Para alcançar o equilíbrio entre a realização artística e o conteúdo social para o qual é solicitado, é necessário que o escritor tenha plena consciência dos seus deveres para com a estética e para com a realidade pela qual está envolvido. Sem isso a obra corre o risco de se exilar no Paraíso Perdido da Beleza, ausentando-se do coração selvagem da vida, no dizer de Joyce e Clarice Lispector, ou sucumbir no meramente panfletário, no discurso político entre pobres e ricos, entre derrotados e vitoriosos, que a História já registra e confirma, com grande vantagem.
Esta, parece-me, é a grande batalha que o estreante João Paulo Parisio enfrenta e vence, com grande qualidade, nos contos de Legião anônima. Até porque é compreensível, e bastante compreensível, que um jovem escritor se deixe arrebatar pelo drama social, como se verifica em boa parte do seu ótimo livro, reduzindo sua matéria artística ao mero questionamento sócio-antropológico. A matéria-prima de um escritor é, sem dúvida, a sociedade e suas injustiças, mas a realização artística se dá através dos caminhos estéticos, éticos, intuitivos e técnicos.

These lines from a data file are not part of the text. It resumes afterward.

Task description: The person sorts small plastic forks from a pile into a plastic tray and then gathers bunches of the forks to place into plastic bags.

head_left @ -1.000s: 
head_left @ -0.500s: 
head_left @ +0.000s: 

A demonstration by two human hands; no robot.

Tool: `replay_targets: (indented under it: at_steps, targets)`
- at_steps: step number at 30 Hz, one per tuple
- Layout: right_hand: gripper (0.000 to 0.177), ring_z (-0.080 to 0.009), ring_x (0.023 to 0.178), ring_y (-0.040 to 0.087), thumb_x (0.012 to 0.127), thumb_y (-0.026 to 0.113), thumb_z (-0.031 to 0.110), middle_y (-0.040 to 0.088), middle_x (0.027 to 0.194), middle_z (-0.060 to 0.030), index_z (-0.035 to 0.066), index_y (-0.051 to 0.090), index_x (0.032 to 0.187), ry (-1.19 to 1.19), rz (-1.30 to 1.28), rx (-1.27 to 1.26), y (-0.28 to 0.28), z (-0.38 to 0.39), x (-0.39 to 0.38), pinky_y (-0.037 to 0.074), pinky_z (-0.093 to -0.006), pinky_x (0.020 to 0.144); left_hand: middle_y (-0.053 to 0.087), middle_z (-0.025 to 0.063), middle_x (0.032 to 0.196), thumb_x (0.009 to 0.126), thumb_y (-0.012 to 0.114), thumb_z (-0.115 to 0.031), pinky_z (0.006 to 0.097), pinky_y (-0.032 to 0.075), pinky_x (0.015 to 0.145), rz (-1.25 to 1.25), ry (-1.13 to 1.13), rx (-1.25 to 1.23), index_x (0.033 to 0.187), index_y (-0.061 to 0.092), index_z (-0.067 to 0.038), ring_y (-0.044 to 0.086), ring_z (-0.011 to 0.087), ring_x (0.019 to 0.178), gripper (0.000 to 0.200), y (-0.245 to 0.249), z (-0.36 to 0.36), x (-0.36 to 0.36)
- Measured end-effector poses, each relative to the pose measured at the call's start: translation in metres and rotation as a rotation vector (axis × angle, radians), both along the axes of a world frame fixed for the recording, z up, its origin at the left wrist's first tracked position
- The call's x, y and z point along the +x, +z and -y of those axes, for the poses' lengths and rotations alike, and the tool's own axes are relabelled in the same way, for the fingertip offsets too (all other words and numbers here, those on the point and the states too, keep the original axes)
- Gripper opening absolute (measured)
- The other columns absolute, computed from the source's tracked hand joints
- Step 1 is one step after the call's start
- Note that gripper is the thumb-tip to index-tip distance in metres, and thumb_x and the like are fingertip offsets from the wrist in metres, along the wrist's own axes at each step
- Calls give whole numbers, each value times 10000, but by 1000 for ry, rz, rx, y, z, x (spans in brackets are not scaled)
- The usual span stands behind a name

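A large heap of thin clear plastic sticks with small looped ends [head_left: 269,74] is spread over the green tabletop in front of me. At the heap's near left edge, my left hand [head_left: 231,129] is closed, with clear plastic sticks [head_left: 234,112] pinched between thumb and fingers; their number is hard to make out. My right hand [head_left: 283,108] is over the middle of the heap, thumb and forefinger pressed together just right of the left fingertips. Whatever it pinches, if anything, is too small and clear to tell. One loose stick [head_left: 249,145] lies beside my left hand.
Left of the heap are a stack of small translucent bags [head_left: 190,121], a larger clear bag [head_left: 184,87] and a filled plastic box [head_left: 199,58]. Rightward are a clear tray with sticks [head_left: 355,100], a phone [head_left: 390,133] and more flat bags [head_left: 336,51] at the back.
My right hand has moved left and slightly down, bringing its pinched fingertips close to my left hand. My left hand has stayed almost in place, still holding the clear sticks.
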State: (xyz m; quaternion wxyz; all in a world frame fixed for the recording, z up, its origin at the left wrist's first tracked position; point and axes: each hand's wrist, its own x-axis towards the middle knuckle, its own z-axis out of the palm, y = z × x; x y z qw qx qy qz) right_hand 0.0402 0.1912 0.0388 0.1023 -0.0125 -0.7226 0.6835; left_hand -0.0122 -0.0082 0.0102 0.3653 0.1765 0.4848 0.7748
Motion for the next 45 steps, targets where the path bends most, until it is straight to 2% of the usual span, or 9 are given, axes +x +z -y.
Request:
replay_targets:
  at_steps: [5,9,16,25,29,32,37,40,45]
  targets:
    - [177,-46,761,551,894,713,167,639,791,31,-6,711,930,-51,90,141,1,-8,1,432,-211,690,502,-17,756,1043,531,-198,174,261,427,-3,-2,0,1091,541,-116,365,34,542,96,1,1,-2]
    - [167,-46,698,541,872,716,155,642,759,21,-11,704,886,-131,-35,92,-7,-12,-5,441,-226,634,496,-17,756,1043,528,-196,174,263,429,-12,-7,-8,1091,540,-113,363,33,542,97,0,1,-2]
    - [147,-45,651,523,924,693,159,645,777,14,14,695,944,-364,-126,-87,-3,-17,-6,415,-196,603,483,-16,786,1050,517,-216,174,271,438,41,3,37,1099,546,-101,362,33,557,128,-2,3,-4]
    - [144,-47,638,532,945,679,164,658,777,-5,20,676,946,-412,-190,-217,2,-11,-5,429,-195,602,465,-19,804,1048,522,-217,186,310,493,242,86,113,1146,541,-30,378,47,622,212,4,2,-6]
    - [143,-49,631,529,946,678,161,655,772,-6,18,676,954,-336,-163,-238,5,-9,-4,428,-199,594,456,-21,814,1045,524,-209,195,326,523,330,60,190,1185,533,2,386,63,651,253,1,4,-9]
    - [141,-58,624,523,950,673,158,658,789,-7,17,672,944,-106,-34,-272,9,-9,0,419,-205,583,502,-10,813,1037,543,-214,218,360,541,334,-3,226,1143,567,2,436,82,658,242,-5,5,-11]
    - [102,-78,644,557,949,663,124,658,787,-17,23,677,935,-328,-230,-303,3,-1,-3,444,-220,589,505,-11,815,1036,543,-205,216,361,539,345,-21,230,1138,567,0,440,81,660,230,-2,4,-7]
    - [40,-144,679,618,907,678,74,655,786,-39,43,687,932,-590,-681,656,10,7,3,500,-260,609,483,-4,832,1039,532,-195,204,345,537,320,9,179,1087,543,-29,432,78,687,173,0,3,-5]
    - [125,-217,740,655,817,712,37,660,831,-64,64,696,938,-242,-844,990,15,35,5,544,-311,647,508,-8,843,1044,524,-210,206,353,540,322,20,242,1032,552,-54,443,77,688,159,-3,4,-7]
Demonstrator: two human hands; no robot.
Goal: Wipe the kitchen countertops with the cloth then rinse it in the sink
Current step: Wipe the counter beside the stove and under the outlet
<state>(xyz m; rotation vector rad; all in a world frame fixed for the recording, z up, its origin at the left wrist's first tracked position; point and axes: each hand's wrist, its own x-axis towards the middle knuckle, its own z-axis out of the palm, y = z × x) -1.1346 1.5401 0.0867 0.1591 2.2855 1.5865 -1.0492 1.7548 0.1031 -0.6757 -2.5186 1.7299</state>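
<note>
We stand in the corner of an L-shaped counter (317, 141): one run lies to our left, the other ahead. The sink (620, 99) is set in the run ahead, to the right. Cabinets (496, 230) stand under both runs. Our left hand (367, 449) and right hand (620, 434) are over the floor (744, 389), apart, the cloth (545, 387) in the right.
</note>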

Foi o que realizou muito ou muitíssimo bem o russo Górki ao escrever Mãe, o grande romance do regime socialista. Ele próprio destaca que sua universidade literária, de onde retirou os temas e assuntos que resultaram no seu trabalho revolucionário, é a vida, com suas belezas e contradições, com doçuras e amargas lições. Mesmo assim o artista precisa sempre investigar os elementos internos da obra para realizá-la integralmente. E que elementos internos são estes? Os personagens, o texto, as cenas, os cenários, os diálogos, ou seja, tudo aquilo que existe na intimidade da obra para que se realize com plenitude, de forma a seduzir o leitor pela Beleza — objeto definitivo de toda obra de arte — assim como o pintor é capaz de seduzir pelos elementos da pintura, a começar, é claro, pela cor ou pelas cores.
Na abertura de Legião anônima, João Paulo revela logo esta preocupação com as dores do mundo, trazendo para as páginas iniciais um problema social do corpo que cai na rua da cidade combalido pela fome e pelo esquecimento. Resvala pelo discurso político, mas imediatamente assume o compromisso estético, com frases que se desdobram e que destacam a intimidade do texto, a necessidade de questionar as sensações humanas para ressaltar o poético à flor da pele, a vertigem do dia em desmaio. Basta ler, agora, estas primeiras palavras:
Quando em plena Conde da Boa Vista, em meio à visão purgatorial que constituía, emparedada por edifícios antiquados e soturnos, aquele homem sem nada de extraordinário começou a passar mal, as pessoas não se interessaram.
O desdobramento das frases começa por situar o personagem na paisagem recifense ou numa Conde da Boa Vista cheia de “edifícios antiquados e soturnos” “em meio à visão purgatorial”, o que humaniza a paisagem integrando aí perfeitamente o personagem que, afinal, não tem nada de extraordinário. O que significa dizer que ele tem, sim, muito de extraordinário, porque se apaga na avenida com “edifícios antiquados e soturnos”.
Um discurso artístico-político-social envolvente e sedutor, que qualifica o personagem não pelo adjetivo, mas pela atmosfera da cidade, como veremos mais adiante.
Um dia de mormaço numa cidade tropical e litorânea, mas situada em grande parte abaixo do nível do mar, mas quase toda construída sobre paus e mangues aterrados, volta e meia tem esse efeito sobre alguém num ajuntamento de gente como era sempre o caso ali.
Assim, este conto de abertura, A boa ação, é, sem dúvida, representativo deste livro de autor jovem, para quem Lourival Holanda já vem chamando a atenção. E que merece todo o cuidado de quem se inicia nas letras com a vitalidade de um veterano. Com a vantagem de não repetir os erros dos consagrados, revelando as próprias qualidades, e já enriquecendo a literatura pernambucana que já está reclamando sangue novo ficcional, mesmo com uma geração inteira escrevendo, publicando e sendo reconhecida no Brasil e nas inúmeras traduções. João Paulo Parisio é o continuador da ficção pernambucana que se renova e se enriquece a cada instante.
NOTA
O texto Um dia de mormaço pela Conde da Boa Vista foi publicado originalmente no suplemento Pernambuco.